◆ **Work instructions**:
So that the copy stays text only, transcribe the data below exactly and exclude the images.

* * *

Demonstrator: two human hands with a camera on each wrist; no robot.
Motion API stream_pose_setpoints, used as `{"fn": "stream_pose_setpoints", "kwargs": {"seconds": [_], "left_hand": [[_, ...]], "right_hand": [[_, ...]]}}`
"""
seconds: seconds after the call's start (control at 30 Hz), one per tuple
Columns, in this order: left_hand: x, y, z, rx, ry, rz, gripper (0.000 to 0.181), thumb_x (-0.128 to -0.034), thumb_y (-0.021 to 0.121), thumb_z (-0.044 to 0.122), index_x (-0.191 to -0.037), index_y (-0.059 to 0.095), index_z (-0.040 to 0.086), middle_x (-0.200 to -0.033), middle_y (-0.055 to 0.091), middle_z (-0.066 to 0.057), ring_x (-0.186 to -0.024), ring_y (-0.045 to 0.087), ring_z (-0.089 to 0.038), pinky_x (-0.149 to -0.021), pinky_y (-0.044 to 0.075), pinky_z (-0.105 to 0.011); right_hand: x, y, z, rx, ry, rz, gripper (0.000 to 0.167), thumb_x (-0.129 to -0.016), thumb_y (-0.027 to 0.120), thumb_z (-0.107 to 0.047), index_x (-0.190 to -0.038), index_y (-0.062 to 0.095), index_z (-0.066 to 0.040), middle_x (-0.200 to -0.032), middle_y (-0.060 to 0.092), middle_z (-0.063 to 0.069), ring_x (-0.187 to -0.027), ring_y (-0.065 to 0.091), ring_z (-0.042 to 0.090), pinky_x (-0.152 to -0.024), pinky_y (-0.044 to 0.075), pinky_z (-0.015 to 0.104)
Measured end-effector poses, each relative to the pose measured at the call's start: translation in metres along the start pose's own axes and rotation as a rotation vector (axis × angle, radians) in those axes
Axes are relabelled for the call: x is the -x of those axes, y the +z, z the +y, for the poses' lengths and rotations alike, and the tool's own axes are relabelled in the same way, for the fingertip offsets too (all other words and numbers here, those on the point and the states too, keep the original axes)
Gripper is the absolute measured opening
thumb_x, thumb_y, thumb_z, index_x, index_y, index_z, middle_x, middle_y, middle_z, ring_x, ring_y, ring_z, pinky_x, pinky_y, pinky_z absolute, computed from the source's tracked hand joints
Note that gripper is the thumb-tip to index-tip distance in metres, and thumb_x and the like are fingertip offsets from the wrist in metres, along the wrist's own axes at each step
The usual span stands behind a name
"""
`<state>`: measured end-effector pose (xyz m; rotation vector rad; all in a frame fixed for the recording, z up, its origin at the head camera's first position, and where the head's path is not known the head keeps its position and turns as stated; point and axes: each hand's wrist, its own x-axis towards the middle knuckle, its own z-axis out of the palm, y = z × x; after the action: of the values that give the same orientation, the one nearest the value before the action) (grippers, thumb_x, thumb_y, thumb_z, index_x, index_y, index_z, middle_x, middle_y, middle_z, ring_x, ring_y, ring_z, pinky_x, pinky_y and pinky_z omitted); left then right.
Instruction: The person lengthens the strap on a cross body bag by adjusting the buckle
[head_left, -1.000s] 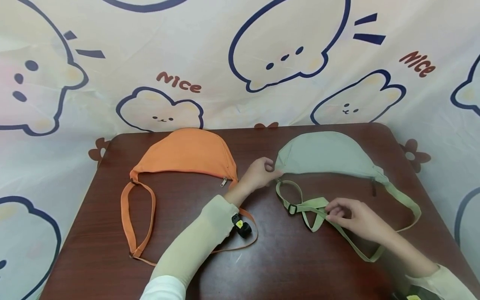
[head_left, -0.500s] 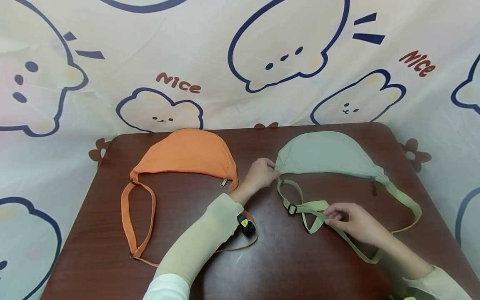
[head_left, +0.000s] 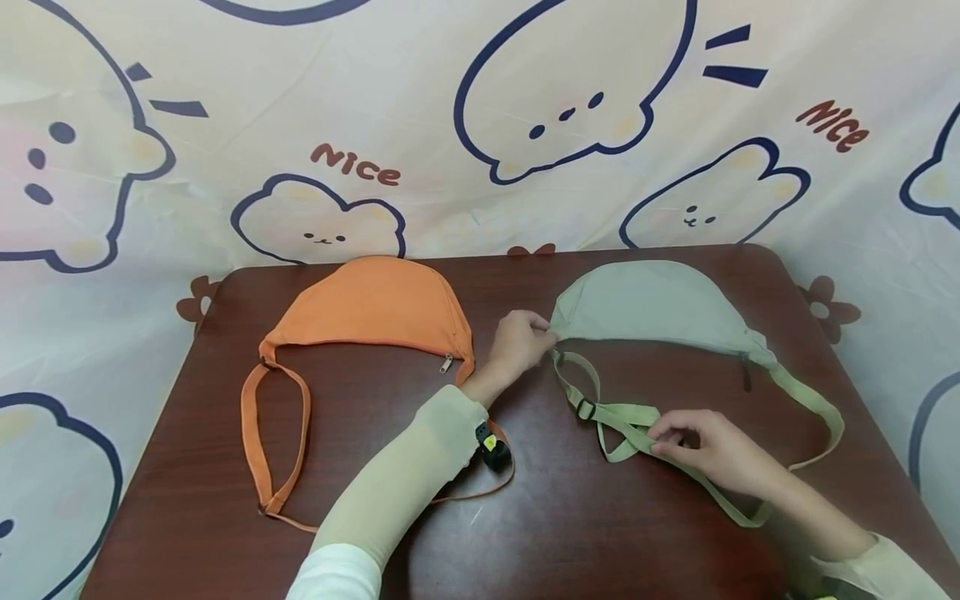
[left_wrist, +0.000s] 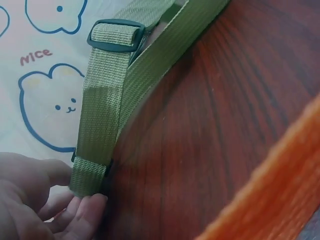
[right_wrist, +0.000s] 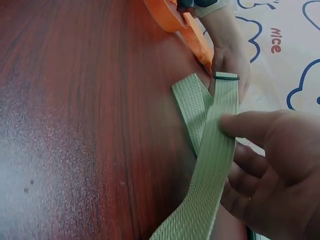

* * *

◆ **Written response**:
Demonstrator: two human hands with a camera on each wrist; no robot.
Motion API stream_pose_setpoints, used as `{"fn": "stream_pose_setpoints", "kwargs": {"seconds": [_], "left_hand": [[_, ...]], "right_hand": [[_, ...]]}}`
"""
seconds: seconds after the call's start (control at 30 Hz), one per tuple
Columns, in this order: left_hand: x, y, z, rx, ry, rz, gripper (0.000 to 0.181), thumb_x (-0.128 to -0.034), thumb_y (-0.021 to 0.121), thumb_z (-0.044 to 0.122), index_x (-0.191 to -0.037), index_y (-0.059 to 0.095), index_z (-0.040 to 0.086), middle_x (-0.200 to -0.033), middle_y (-0.055 to 0.091), middle_z (-0.066 to 0.057), ring_x (-0.186 to -0.024), ring_y (-0.045 to 0.087), ring_z (-0.089 to 0.038), pinky_x (-0.149 to -0.021), pinky_y (-0.044 to 0.075), pinky_z (-0.105 to 0.011); right_hand: x, y, z, rx, ry, rz, gripper (0.000 to 0.167), thumb_x (-0.129 to -0.016), thumb_y (-0.027 to 0.120), thumb_z (-0.107 to 0.047), index_x (-0.190 to -0.038), index_y (-0.062 to 0.095), index_z (-0.066 to 0.040), middle_x (-0.200 to -0.032), middle_y (-0.060 to 0.092), middle_z (-0.063 to 0.069), ring_x (-0.187 to -0.027), ring_y (-0.065 to 0.091), ring_z (-0.042 to 0.090), pinky_x (-0.152 to -0.024), pinky_y (-0.044 to 0.075), pinky_z (-0.015 to 0.104)
Measured end-effector poses, each relative to the pose measured at the call's start: translation in metres along the start pose's own axes and rotation as a rotation vector (axis × angle, radians) in those axes
Axes are relabelled for the call: x is the -x of those axes, y the +z, z the +y, for the poses' lengths and rotations alike, and the tool's own axes are relabelled in the same way, for the fingertip offsets too (all other words and numbers here, those on the point and the states too, keep the original axes)
Gripper is the absolute measured opening
thumb_x, thumb_y, thumb_z, index_x, index_y, index_z, middle_x, middle_y, middle_z, ring_x, ring_y, ring_z, pinky_x, pinky_y, pinky_z absolute, computed from the source's tracked hand joints
Note that gripper is the thumb-tip to index-tip distance in metres, and thumb_x and the like are fingertip offsets from the wrist in metres, along the wrist's own axes at each step
The usual span stands behind a name
"""
`<state>`: measured end-effector pose (xyz m; rotation vector rad; all in a frame fixed for the recording, z up, its origin at the head camera's first position, and where the head's path is not known the head keeps its position and turns as stated; point and axes: each hand's wrist, its own x-axis towards the middle knuckle, its own z-axis out of the palm, y = z × x; after the action: of the values that give the same orientation, the one nearest the value before the action) (grippers, thumb_x, thumb_y, thumb_z, index_x, index_y, index_z, middle_x, middle_y, middle_z, ring_x, ring_y, ring_z, pinky_x, pinky_y and pinky_z omitted); left then right.
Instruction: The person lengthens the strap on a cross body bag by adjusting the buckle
[head_left, -1.000s] 
[head_left, -0.500s] 
[head_left, +0.000s] 
[left_wrist, +0.000s] 
[right_wrist, +0.000s] 

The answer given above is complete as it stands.